**Aim of the exercise**
Please repeat the lines below, exactly and only, from the one that holds "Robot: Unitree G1" through the one that holds "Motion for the".

Data below START

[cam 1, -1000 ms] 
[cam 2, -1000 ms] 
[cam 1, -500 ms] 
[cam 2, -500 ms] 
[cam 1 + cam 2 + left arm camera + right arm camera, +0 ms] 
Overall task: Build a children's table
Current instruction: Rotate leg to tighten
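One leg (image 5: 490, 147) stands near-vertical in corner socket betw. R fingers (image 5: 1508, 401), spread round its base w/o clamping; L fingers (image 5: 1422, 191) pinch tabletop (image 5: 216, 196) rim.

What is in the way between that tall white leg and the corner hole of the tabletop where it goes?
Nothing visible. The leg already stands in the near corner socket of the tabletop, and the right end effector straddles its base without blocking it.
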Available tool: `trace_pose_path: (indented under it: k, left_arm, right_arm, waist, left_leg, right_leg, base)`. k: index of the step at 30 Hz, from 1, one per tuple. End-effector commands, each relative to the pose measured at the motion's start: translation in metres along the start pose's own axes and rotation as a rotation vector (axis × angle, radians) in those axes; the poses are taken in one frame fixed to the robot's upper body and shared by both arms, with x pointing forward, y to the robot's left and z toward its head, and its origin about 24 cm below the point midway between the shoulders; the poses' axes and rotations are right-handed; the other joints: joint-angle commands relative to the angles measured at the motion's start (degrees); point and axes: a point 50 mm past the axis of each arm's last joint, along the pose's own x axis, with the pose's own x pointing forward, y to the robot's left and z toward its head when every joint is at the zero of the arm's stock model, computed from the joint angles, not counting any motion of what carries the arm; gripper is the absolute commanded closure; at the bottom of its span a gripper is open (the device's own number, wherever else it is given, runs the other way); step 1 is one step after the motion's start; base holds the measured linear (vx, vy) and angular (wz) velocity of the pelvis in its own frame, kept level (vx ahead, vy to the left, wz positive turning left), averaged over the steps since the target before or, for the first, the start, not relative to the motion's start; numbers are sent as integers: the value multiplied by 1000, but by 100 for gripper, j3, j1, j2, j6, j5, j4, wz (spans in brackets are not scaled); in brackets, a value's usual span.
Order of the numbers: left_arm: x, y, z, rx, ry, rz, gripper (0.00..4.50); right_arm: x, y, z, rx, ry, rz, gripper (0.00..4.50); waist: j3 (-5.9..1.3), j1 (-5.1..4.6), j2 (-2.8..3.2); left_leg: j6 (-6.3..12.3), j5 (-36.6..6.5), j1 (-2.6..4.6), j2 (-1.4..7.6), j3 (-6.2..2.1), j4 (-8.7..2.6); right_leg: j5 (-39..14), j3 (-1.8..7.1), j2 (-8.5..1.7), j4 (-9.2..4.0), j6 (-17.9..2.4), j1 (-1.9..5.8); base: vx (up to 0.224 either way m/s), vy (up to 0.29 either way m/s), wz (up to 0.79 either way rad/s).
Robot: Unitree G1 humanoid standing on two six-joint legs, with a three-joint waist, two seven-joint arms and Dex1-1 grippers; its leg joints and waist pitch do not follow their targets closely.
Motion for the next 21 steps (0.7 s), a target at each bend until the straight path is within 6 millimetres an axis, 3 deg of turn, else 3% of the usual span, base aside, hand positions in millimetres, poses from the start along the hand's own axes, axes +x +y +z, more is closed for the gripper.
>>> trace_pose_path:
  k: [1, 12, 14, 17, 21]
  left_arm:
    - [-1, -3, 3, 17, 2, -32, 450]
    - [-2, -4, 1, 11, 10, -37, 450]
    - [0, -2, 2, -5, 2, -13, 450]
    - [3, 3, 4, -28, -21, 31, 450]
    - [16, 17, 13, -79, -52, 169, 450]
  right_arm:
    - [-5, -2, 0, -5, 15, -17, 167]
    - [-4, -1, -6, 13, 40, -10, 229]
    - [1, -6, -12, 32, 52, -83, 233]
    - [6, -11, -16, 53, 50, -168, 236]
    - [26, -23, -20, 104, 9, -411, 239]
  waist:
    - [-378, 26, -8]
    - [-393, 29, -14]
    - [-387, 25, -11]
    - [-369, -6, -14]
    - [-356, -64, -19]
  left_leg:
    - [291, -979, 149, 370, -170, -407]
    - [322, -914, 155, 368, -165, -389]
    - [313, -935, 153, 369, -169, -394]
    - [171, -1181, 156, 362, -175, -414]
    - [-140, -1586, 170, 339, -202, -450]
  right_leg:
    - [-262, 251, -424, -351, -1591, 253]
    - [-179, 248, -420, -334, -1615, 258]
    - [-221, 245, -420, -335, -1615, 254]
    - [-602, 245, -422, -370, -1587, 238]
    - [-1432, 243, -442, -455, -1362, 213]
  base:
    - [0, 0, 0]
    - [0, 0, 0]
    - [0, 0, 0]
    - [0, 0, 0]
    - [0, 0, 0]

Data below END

**Reply**
Robot: Unitree G1 humanoid standing on two six-joint legs, with a three-joint waist, two seven-joint arms and Dex1-1 grippers; its leg joints and waist pitch do not follow their targets closely.
Motion for the next 21 steps (0.7 s), a target at each bend until the straight path is within 6 millimetres an axis, 3 deg of turn, else 3% of the usual span, base aside, hand positions in millimetres, poses from the start along the hand's own axes, axes +x +y +z, more is closed for the gripper.

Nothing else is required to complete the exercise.